As I thought about my own prayers over the past 32 years, I know that I have asked for a cure for diabetes in The Girl's lifetime. I have asked for the ability for her to control her diabetes decently. I have asked for healthy eyes and feet. She usually tells me when she's hurt her foot and follows that with "and the best thing is I FELT it!" It's the little things but I know that no matter what I pray and what the answer is, I know the one who controls it all and that is my Lord and Savior. The best thing about The Girl is diabetes or no diabetes, HE is HER Lord and Savior also!
So on this day, I rejoice that I can write a little about my girl, her diabetes, life with diabetes, and how to cope. Life is good.
Face this day with real faith and joy and consider....
I cannot believe it's been over a month since I posted. When I think of the reason for (as The Grandbaby would say) "none" posts for a month, I am speechless. It's a simple reasons of busyness, fatigue, and inability to keep up with it all. Truth.
So here I am on a Sunday afternoon with no grand post title and no in depth thoughts. I just wanted you to know that I am still "here". This afternoon finds me a bit emptier of mind and things to do. In fact, even though it's late afternoon, I wouldn't argue if a nap stopped by my way.

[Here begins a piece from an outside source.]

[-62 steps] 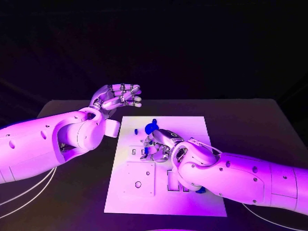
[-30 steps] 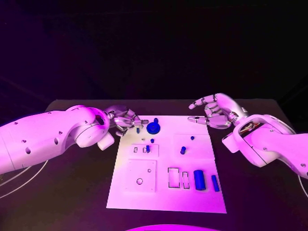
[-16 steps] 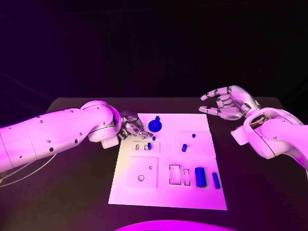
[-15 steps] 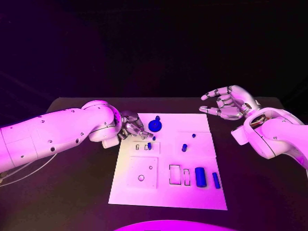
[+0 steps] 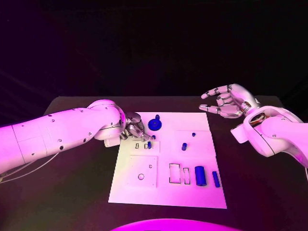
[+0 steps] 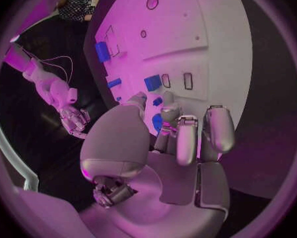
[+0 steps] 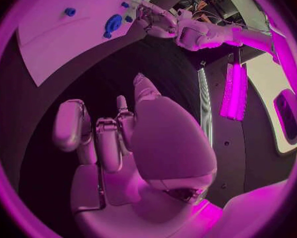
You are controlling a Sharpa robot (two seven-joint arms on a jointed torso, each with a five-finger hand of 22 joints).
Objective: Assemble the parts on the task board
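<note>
Most parts (image 5: pixel 199 176) lay loose on the board (image 5: pixel 169 192); my left hand (image 5: pixel 134 127) curled there, grip unclear, right hand (image 5: pixel 227 101) spread, empty.

Task board (image 5: pixel 161 192): lies on the middle of the counter (image 5: pixel 70 192), long side running away from the robot.

Far end of board, left of centre: round part (image 5: pixel 155 124).
Right of it, well apart: two small parts (image 5: pixel 193 134) (image 5: pixel 184 146), one behind the other.
Left side, behind mid-board: small upright part (image 5: pixel 148 145) beside two small slots (image 5: pixel 136 146).
Near right: two long parts (image 5: pixel 200 176) (image 5: pixel 216 179) side by side, with rectangular slots (image 5: pixel 174 173) just left of them.
Near left: square plate (image 5: pixel 141 171) on the board.

Left hand (image 5: pixel 133 127): at the board's far left edge, just left of the round part.
Right hand (image 5: pixel 227 102): over the counter beyond the board's far right corner, well apart from all parts.
</note>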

So much going on in the lives of the retired two that live in my house. There have been some sad times for those we love in losses of friends' parents and others. Moving up to heaven is not a bad thing for the one moving, but the ones staying behind get very sad.
There have been some doctors' appointments, as usual, for The Husband, me, and The Aging Parents with even more being the last couple weeks of this month....4 to be precise. The Husband's heart is doing ok, or so we think. His cardiologist's appointment at the end of the month should be enlightening. My appointment a couple of weeks ago with my hip surgeon's PA let me know I am now traveling on the road that, when I reach the end of it, will mean a new left hip to match my still fairly new right one. I will travel on until then.
There's been last month of school events of The Grandbaby that has allowed The Poppa and me to attend. There was field day and lunch. Such fun for all of us and such a blessing for The Poppa and me to get to go. I've attended many a field day in my lifetime, but The Poppa hasn't and has really enjoyed it. There have been sleepovers, sewing, Legos, cooking, and Barbie playing with The Grandbaby.
The past month has been filled with VBS craft pre-work. The two oldest volunteers in VBS last week were my buddy (who is older than me) and me. I guarantee you that we certainly felt our age but really enjoyed both the time together and the time with the children. It's all in working together. VBS was wonderful with a large number attending and souls being saved. And I was blessed also with a decent blood sugar on ice cream night so I got to eat REAL ice cream! A multi dip blessing of a week.
Yes a blessing of a week...month...year...lifetime...
My mind fails to recall everything. May mind does, however, recognize from whom my blessings stem....my Lord and Savior Jesus Christ.
Thanks be to HIM for all things. As the psalm and song says, "Bless the Lord, O, my soul!"
I'm looking forward to returning with some enlightening thoughts and stories but for now, I will go to welcome the nap that is coming by my house. Will talk soon!